COPYRIGHT 1897 BY PAUL LEICESTER FORD

ALL RIGHTS RESERVED

SIXTY-FIFTH THOUSAND





THE STORY OF AN UNTOLD
LOVE


CONTENTS

I
II
III
IV
V
VI
VII
VIII
IX
X
XI
XII
XIII
XIV
XV
XVI
XVII
XVIII
XIX
XX
XXI
XXII
XXIII
XXIV
XXV
XXVI


I

February 20, 1890. There is not a moment of my life that you have shared with me which I cannot recall with a distinctness fairly sunlit. My joys and my sorrows, my triumphs and my failures, have faded one by one from emotions into memories, quickening neither pulse nor thought when they recur to me, while you alone can set both throbbing. And though for years I have known that if you enshrined any one in your heart it would be some one worthier of you, yet I have loved you truly, and whatever I have been in all else, in that one thing, at least, I have been strong. Nor would I part with my tenderness for you, even though it has robbed me of contentment; for all the pleasures of which I can dream cannot equal the happiness of loving you. To God I owe life, and you, Maizie, have filled that life with love; and to both I bow my spirit in thanks, striving not to waste his gift lest I be unworthy of the devotion I feel for you.

If I were a stronger man, I should not now be sobbing out my heart's blood through the tip of a pen. Instead of writing of my sorrow, I should have battled for my love despite all obstacles. But I am no Alexander to cut the knot of entanglements which the fates have woven about me, and so, Midas-like, I sit morbidly whispering the hidden grief, too great for me to bear in silence longer.

I can picture my first glimpse of you as vividly as my last. That dull rainy day of indoor imprisonment seems almost to have been arranged as a shadowbox to intensify the image graved so deeply on my memory. The sun came, as you did, towards the end of the afternoon, as if light and warmth were your couriers. When I shyly entered the library in answer to my father's call, you were standing in the full sunlight, and the thought flashed through my mind that here was one of the angels of whom I had read. You were only a child of seven,—to others, I suppose, immature and formless; yet even then your eyes were as large and as serious as they are to-day, and your curling brown hair had already a touch of fire, as if sunshine had crept thereinto, and, liking its abiding-place, had lingered lovingly.
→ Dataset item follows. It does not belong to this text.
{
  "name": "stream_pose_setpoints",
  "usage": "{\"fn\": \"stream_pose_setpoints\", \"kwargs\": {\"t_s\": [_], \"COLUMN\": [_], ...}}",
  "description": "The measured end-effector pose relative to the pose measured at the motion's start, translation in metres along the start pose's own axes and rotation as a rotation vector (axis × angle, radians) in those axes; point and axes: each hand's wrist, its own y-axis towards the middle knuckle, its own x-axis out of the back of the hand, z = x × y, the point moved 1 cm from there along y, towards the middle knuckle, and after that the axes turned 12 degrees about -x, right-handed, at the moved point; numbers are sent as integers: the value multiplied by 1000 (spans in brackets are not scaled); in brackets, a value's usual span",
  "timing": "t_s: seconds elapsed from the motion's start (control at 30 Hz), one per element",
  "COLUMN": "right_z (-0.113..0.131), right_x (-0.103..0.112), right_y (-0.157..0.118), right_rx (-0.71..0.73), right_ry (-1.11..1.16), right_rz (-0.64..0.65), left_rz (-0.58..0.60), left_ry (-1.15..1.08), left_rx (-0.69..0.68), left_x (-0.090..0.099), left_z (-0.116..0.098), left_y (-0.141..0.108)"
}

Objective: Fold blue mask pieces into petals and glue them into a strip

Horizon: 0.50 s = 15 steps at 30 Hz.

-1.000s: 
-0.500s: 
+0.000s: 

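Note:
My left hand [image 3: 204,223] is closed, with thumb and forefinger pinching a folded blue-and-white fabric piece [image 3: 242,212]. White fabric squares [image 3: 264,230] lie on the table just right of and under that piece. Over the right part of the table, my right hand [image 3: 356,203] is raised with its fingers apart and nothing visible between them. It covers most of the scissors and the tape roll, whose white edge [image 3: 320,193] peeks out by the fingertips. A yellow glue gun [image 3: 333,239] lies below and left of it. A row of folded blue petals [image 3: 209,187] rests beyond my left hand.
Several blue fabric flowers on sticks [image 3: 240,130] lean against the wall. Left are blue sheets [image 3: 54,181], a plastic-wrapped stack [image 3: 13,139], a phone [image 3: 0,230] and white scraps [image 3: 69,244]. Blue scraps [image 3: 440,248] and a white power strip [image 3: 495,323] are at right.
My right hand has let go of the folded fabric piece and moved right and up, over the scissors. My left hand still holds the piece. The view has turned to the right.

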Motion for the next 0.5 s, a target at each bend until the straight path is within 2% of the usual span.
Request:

"Don," cried my father, as I stood hesitating in the doorway, "here's a new plaything for you. Give it a welcome and a kiss."

I hung back, half in shyness, and half in fear that you were of heaven, and not of earth, but you came forward and kissed me without the slightest hesitation. The details are so clear that I remember you hardly had to raise your head, though I was three years the older. Your kiss dispelled all my timidity, and from the moment of that caress I loved you. Not that I am so foolish as to believe I then felt for you what now I feel, but by the clear light of retrospect I can see that your coming brought a new element into my life,—an element which I loved from the first, though with steadily deepening intensity, and I cannot even now determine at what point a boy's devotion became a lover's.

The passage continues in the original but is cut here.